Few would dispute the vital importance of ensuring all patients, regardless their condition or circumstance, have access to the medicine they need. Especially in today’s current pandemic. Yet, the sad reality is that access is still out of reach for many worldwide.
15 October 2020
Case Study
For some this is because of affordability, for others it is a lack of education and awareness. But for too many, it is all three.
When my father founded Hikma more than 40 years ago, it was on the belief that all people should have access to quality medicines at affordable prices. Finding ways to enable that access is an important responsibility for companies like ours and is something we have always taken seriously. We’ve always believed that when world-class medicine is put within people’s reach, it doesn’t just transform their lives, but it enriches our communities. That was true then and it’s even truer now.

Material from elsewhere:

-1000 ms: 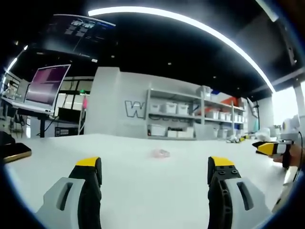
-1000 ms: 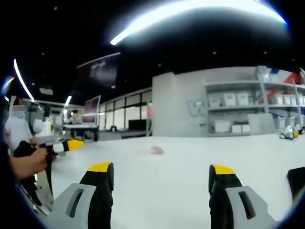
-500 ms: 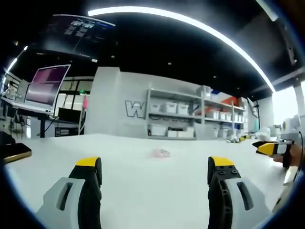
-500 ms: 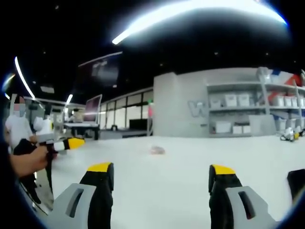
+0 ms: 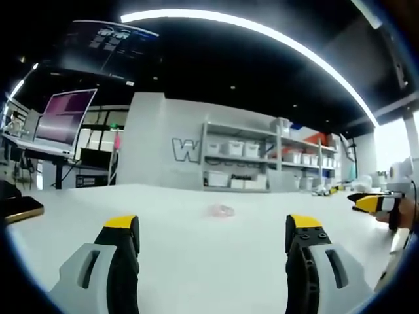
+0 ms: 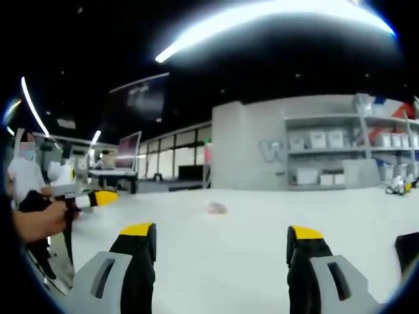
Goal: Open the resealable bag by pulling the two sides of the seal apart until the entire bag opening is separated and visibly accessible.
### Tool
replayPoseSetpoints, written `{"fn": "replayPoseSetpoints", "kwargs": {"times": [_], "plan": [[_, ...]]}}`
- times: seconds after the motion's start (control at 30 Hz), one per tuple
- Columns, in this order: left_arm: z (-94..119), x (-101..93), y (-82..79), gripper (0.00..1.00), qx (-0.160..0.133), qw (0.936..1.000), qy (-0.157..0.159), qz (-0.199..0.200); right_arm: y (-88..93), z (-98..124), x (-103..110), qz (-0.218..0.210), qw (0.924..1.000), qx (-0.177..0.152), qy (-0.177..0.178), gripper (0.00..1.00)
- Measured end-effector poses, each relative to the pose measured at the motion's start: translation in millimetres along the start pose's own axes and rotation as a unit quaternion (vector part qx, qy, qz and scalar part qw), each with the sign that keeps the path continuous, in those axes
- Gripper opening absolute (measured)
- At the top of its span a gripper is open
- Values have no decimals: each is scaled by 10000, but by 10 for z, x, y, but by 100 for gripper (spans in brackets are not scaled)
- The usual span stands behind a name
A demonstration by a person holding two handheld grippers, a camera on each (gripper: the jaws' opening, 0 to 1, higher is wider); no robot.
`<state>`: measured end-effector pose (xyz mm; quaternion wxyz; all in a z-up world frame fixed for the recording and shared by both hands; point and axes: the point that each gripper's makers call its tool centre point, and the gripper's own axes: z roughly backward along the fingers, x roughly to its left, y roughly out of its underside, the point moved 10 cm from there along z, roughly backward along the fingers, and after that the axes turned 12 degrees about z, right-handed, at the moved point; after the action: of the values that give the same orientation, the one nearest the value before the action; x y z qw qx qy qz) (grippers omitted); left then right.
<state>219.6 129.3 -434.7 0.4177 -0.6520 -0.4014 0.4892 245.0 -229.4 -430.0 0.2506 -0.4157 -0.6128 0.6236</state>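
In the left gripper view, a dark flat object with a brown edge (image 5: 18,208) lies at the far left of the wide white surface (image 5: 196,261). The left gripper (image 5: 213,229), grey with black, yellow-tipped jaws, holds them wide apart over bare surface with nothing between them. Ahead of it, near the middle and well apart from the jaws, lies the small clear resealable bag with a pinkish tint (image 5: 221,210), flat on the surface. At the right edge the right gripper (image 5: 368,203) comes in, its yellow tip pointing inward. In the right gripper view, a hand (image 6: 40,221) at the left holds the left gripper (image 6: 91,198), yellow tip pointing right. The bag (image 6: 216,208) sits further along, beyond the jaws. The right gripper (image 6: 221,232) likewise has its jaws spread wide, empty. Grey shelves with white bins (image 6: 340,157) stand behind at the right.
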Motion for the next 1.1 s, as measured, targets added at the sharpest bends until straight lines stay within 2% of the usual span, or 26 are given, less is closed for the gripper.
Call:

As the COVID-19 pandemic puts pressure on economies, many more people will face a choice between affording basic necessities or the medicines they need to survive; a choice nobody should ever have to make.
Last year we more than doubled our in-kind medicine donations to people in need – low income groups, refugees and the uninsured. While we have always had good relationships with NGOs, we are strengthening our partnerships with these vital organisations, including Direct Relief and the National Children’s Cancer Society, to ensure that support continues. We are also establishing new partnerships with Save the Children and others to ensure our donations of essential medicines are sustainable into the future.
Just as important as affordability, is prevention through better awareness. While we are all understandably focused on the impact of infectious disease, non-communicable diseases (NCDs) still represent a significant and growing burden on public health, particularly in developing countries. Our work in Jordan has enabled us to support a string of Primary Care Community Clinics across the country, to help raise patient and community awareness of the risks of NCDs and best means of prevention. Better access to information pertaining to healthy lifestyle awareness is helping to reduce disease prevalence and drive down blood pressure and BMI scores across the community.
And education, too, is increasingly important to ensure communities feel empowered and informed to attain better health outcomes.
In the UK, we have a long-term partnership with the Prince’s Trust to help remove barriers to education and employment for a million young people through a combination of financial support, fundraising and mentorship. In the US, we work with the Massachusetts Institute of Technology (MIT) on its ReAct programme to provide learning experiences and internships for displaced people around the world, many of whom I’m proud to say we’ve since taken on as permanent employees. We also partner with MIT, among others, to support Save the Children’s TREE initiative (Transforming Refugee Education Towards Excellence): a ground-breaking programme providing educational support to refugee children, initially in Jordan. Globally, we recently partnered with CareerVillage.org, a web platform connecting 4.5 million students seeking career-advice with Hikma’s professionals to receive mentorship and prepare for their futures.
Investing in our communities this way is an essential task.. Improving living standards and educational opportunities in the communities in which we operate is a win-win situation; it helps to strengthen access to vital healthcare for those most in need and ensures we all get to live in healthier communities.
We don’t claim to have all the answers and there is plenty more work to be done. Ensuring access to medicine is a complex and ongoing challenge, made all the more complicated by a global health crisis that has pressured health systems worldwide. But it is precisely because of the severity of this challenge that all actors need to redouble their efforts- not just by making the drugs people need, but by getting them in the hands of those who need them most. This has taught us to be more creative, resilient and open to change. Recent experience has shown that we can collaborate and enact positive change at pace – these are attributes that will be in great demand in the times ahead, not just in a drive for a vaccine, but in our ongoing battle to ensure people have the medicines they need for better health.